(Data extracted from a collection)
((

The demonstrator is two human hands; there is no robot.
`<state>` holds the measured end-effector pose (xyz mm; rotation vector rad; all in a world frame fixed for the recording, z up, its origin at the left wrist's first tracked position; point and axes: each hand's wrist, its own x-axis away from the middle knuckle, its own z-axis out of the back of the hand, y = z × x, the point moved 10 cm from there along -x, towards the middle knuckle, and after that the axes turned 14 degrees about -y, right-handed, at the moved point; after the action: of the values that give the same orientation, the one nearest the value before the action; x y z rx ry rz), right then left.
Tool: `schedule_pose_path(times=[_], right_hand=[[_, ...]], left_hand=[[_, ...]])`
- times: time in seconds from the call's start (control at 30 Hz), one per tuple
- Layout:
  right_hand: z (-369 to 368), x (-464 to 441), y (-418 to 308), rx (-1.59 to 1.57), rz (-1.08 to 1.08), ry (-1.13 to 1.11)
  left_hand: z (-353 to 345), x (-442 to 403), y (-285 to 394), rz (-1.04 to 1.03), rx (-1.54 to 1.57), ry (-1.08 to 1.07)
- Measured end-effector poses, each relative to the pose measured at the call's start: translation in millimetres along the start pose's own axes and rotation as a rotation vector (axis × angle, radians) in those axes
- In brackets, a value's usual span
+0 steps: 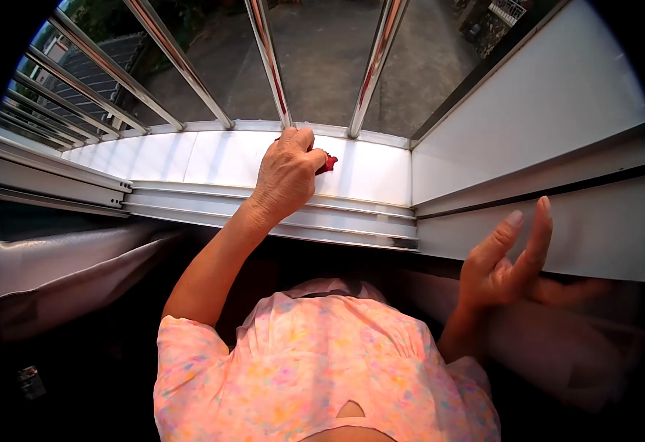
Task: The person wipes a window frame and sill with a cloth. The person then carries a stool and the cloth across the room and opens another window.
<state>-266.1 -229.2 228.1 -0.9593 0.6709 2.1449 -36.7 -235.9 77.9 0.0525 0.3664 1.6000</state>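
My left hand (pixel 287 171) is closed round a crumpled red cloth (pixel 327 163), which pokes out past the fingers on the right. It is at the outer edge of the white window sill (pixel 226 156), beside the foot of a shiny metal bar (pixel 269 62). Most of the cloth is hidden under the hand. On the right, my right hand (pixel 510 265) is raised with its fingers spread and nothing in it, near the white window frame (pixel 543 221).
Several upright metal bars stand along the sill's outer edge. Window tracks (pixel 263 214) run along its near side. A white wall panel (pixel 536 110) rises at the right. A pale curtain (pixel 72 265) hangs at the lower left. Paved ground lies outside, below.
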Motion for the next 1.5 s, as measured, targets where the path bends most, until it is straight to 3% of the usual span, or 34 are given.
schedule_pose_path(times=[0.2, 0.33, 0.4, 0.5, 0.63, 0.8, 0.93, 1.07, 1.2, 1.27, 1.33, 1.5], right_hand=[[1, 1, -1, 0.017, 0.06, 0.012], [0, 2, -2, 0.023, 0.058, 0.005], [0, 1, -1, -0.009, 0.038, 0.011], [-1, 1, 0, 0.004, 0.037, -0.009], [-2, 3, 0, -0.016, 0.024, -0.013], [-1, 4, 1, -0.004, -0.003, -0.015], [0, 4, 1, 0.04, -0.004, -0.021], [-3, 3, 2, 0.04, 0.004, -0.004], [-2, 4, 2, 0.026, 0.004, 0.004], [-1, 4, 3, 0.022, 0.006, 0.008], [-1, 5, 4, 0.017, 0.01, 0.006], [0, 4, 3, -0.008, 0.042, 0.029]], left_hand=[[-22, 32, 21, -0.248, 0.348, -0.293], [-44, 54, 33, -0.288, 0.222, -0.422], [-40, 56, 41, -0.311, 0.188, -0.38], [-57, 61, 54, -0.316, 0.046, -0.588], [-62, 61, 54, -0.322, 0.03, -0.682], [-75, 48, 73, -0.48, 0.272, -0.575], [-95, 28, 115, -0.625, 0.267, -0.511], [-105, 15, 137, -0.604, 0.283, -0.486], [-105, 10, 132, -0.529, 0.343, -0.429], [-92, -7, 58, -0.038, 0.907, -0.03], [-62, -8, 27, 0.076, 0.85, 0.093], [6, 5, -17, 0.098, 0.809, 0.308]])
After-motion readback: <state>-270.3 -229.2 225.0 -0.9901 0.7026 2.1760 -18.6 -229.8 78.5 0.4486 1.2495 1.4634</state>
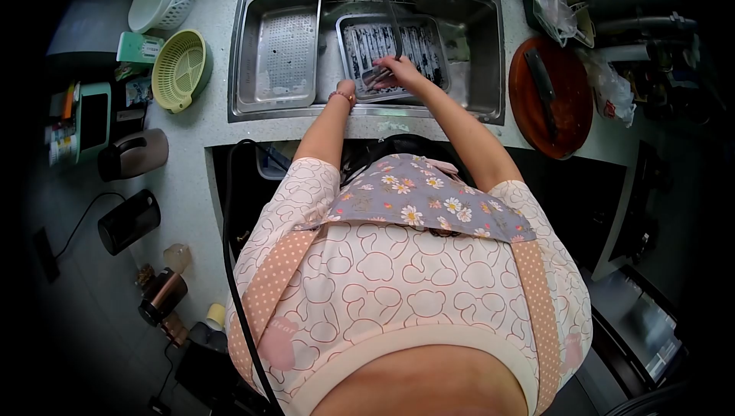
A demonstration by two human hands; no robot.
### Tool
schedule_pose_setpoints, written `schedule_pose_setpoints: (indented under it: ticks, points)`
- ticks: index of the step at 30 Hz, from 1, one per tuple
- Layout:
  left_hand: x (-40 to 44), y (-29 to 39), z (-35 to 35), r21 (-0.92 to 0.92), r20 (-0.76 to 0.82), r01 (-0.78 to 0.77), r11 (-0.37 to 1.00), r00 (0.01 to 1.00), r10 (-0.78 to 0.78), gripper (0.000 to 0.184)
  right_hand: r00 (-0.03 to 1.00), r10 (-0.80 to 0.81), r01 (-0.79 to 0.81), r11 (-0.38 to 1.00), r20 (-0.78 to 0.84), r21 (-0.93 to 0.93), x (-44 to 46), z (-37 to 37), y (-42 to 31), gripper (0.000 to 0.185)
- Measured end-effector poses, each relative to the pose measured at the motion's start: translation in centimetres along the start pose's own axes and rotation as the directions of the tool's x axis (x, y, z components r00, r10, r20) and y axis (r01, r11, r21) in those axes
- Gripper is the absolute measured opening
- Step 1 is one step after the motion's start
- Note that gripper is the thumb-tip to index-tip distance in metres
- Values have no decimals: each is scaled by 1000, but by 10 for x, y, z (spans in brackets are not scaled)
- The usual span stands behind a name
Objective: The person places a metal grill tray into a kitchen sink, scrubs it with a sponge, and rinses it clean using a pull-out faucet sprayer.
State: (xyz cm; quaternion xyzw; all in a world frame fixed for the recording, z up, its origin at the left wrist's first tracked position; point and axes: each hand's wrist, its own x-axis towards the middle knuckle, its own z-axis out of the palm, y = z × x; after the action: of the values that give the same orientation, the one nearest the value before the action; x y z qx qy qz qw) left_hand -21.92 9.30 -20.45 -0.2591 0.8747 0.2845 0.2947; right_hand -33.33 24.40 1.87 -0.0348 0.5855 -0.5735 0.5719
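A rectangular metal tray with dark wet strips across its bottom lies in the sink. At its near left corner is my left hand, closed on the tray's rim, with the fingertips partly hidden. My right hand is over the near part of the tray, its fingers wrapped around a pull-out faucet sprayer. From the sprayer a dark hose runs up to the top of the view. Whether water is flowing is hard to make out.
A perforated metal drain basket fills the sink's left side. On the left counter stand a yellow-green colander, a white basket and a kettle. To the right, a knife lies on a round wooden cutting board.
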Motion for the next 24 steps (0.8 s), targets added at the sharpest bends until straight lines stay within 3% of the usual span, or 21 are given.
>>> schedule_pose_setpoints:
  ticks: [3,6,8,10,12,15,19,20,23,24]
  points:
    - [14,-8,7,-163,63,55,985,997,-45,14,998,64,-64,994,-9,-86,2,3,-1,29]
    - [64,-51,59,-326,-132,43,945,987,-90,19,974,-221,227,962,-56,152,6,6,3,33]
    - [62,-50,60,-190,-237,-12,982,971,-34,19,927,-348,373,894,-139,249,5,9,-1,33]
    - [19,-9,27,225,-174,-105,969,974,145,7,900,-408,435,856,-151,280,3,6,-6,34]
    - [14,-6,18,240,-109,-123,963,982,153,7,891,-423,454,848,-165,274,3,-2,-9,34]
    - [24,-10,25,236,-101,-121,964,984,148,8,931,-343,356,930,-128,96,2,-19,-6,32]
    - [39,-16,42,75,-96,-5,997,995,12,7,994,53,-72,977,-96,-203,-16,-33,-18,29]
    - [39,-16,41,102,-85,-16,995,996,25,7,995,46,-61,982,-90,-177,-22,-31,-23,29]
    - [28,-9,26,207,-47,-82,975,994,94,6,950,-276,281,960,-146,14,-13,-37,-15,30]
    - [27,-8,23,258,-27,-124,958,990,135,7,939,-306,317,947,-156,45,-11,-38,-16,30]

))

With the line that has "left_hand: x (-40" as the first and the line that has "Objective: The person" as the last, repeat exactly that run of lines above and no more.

  left_hand: x (-40 to 44), y (-29 to 39), z (-35 to 35), r21 (-0.92 to 0.92), r20 (-0.76 to 0.82), r01 (-0.78 to 0.77), r11 (-0.37 to 1.00), r00 (0.01 to 1.00), r10 (-0.78 to 0.78), gripper (0.000 to 0.184)
  right_hand: r00 (-0.03 to 1.00), r10 (-0.80 to 0.81), r01 (-0.79 to 0.81), r11 (-0.38 to 1.00), r20 (-0.78 to 0.84), r21 (-0.93 to 0.93), x (-44 to 46), z (-37 to 37), y (-42 to 31), gripper (0.000 to 0.185)
- Measured end-effector poses, each relative to the pose measured at the motion's start: translation in centimetres along the start pose's own axes and rotation as the directions of the tool's x axis (x, y, z components r00, r10, r20) and y axis (r01, r11, r21) in those axes
- Gripper is the absolute measured opening
- Step 1 is one step after the motion's start
- Note that gripper is the thumb-tip to index-tip distance in metres
- Values have no decimals: each is scaled by 1000, but by 10 for x, y, z (spans in brackets are not scaled)
- The usual span stands behind a name
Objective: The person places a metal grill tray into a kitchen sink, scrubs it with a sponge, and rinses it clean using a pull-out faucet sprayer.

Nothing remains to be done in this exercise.